WHAT IS NEEDED →
Locate and copy each line in the data that contains the word "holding".
(Beginning of RECORDED DATA)
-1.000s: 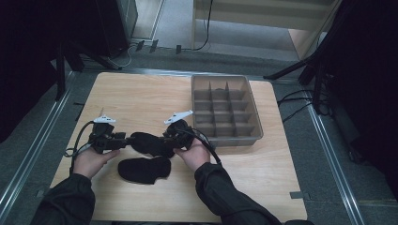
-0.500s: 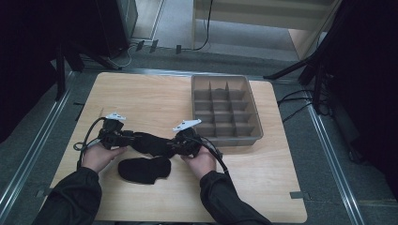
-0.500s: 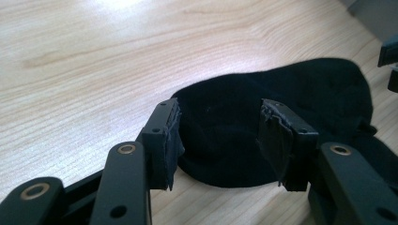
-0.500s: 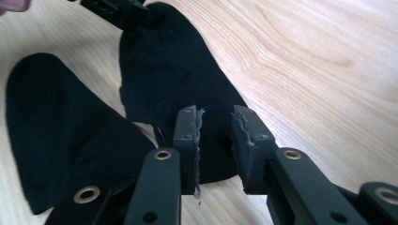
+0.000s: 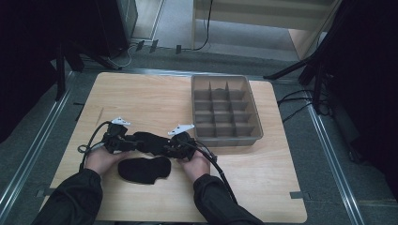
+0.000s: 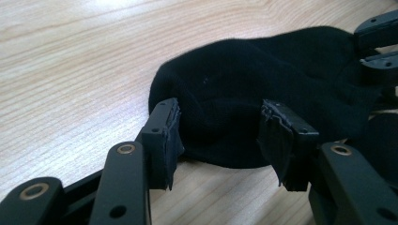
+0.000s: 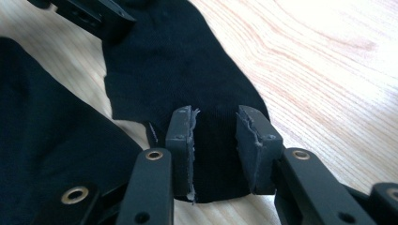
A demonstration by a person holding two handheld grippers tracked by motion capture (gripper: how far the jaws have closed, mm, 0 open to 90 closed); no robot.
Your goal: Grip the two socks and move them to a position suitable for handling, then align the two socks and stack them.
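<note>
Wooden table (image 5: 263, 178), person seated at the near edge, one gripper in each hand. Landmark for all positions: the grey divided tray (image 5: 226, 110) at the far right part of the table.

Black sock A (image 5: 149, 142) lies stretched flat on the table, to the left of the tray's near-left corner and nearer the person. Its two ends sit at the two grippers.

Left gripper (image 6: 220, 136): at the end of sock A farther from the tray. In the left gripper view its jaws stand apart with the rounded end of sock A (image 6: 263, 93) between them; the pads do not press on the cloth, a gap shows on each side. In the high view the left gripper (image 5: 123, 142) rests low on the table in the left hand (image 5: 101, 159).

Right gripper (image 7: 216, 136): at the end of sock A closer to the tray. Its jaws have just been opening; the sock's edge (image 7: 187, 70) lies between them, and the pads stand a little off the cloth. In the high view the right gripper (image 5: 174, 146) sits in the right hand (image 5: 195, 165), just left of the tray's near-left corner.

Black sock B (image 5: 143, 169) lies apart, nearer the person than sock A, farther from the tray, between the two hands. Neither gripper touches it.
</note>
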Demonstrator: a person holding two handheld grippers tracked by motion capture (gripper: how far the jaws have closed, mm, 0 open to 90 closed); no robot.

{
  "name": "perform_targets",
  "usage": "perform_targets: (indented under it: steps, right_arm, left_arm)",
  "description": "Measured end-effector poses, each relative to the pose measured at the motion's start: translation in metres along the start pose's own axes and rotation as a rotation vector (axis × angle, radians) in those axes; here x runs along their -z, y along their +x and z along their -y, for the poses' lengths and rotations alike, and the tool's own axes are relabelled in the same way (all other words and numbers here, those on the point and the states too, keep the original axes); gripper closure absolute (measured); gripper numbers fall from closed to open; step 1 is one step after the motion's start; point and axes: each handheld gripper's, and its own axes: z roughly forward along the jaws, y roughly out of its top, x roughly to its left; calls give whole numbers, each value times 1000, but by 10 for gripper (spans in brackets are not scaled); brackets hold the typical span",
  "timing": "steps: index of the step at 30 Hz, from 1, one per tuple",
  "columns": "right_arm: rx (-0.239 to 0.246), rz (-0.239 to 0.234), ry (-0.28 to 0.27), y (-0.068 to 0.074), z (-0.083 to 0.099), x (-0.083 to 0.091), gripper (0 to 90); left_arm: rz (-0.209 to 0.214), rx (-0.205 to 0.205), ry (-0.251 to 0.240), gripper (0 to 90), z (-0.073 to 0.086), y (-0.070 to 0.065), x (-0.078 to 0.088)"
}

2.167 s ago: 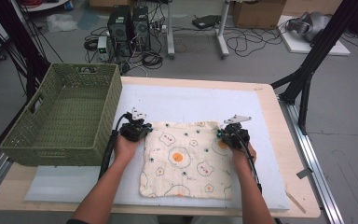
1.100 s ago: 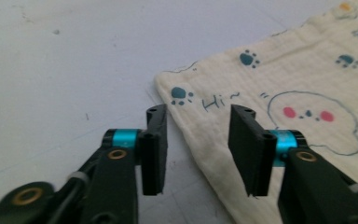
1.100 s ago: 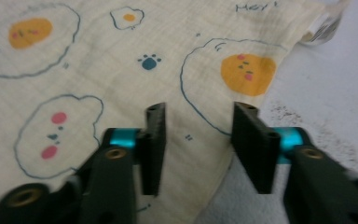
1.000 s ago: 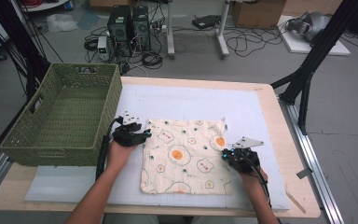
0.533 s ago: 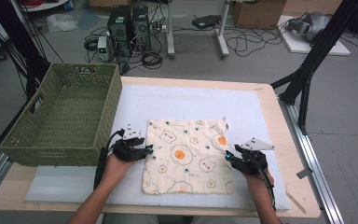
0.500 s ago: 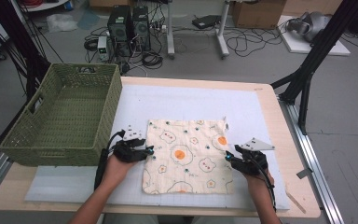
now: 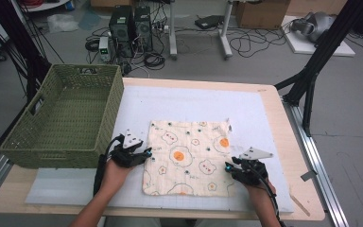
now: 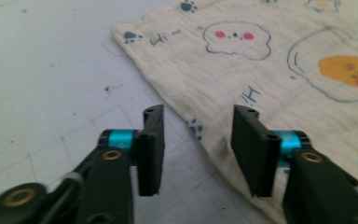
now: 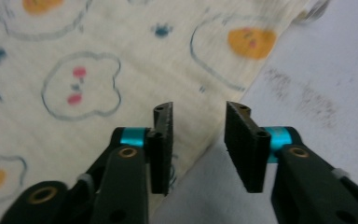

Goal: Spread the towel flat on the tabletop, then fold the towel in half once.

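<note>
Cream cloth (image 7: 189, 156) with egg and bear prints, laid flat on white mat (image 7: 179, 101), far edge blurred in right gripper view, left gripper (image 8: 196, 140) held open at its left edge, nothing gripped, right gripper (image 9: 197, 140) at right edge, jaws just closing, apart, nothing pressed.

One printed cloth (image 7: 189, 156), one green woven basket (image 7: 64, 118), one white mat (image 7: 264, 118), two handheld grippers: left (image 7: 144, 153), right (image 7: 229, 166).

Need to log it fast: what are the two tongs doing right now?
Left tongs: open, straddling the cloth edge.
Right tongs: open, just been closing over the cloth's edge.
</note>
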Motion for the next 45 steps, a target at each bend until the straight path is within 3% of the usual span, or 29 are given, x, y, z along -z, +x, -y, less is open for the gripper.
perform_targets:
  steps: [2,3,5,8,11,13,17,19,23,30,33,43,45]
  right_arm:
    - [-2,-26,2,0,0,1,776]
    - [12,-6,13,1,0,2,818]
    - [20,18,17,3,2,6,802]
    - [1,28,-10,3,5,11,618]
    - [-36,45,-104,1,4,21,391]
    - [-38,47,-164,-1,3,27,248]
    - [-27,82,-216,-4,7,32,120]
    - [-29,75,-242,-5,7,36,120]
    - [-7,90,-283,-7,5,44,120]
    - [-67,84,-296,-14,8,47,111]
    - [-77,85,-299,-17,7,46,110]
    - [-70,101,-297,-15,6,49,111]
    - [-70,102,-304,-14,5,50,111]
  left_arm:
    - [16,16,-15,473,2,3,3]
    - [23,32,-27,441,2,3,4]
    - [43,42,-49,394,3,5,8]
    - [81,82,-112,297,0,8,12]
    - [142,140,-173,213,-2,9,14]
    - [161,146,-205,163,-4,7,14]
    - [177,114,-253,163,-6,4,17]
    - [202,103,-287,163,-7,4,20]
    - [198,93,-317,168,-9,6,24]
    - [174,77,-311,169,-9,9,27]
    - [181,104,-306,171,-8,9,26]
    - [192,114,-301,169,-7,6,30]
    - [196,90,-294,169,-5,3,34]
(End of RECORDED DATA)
EXERCISE OUTPUT →
A demonstration by a person holding two handheld grippers tracked by motion capture (gripper: how far the jaws have closed, mm, 0 open to 90 closed); no robot.
Demonstrator: a person holding two handheld grippers tracked by motion capture (gripper: how far the jaws have closed, mm, 0 open to 90 closed); no robot.

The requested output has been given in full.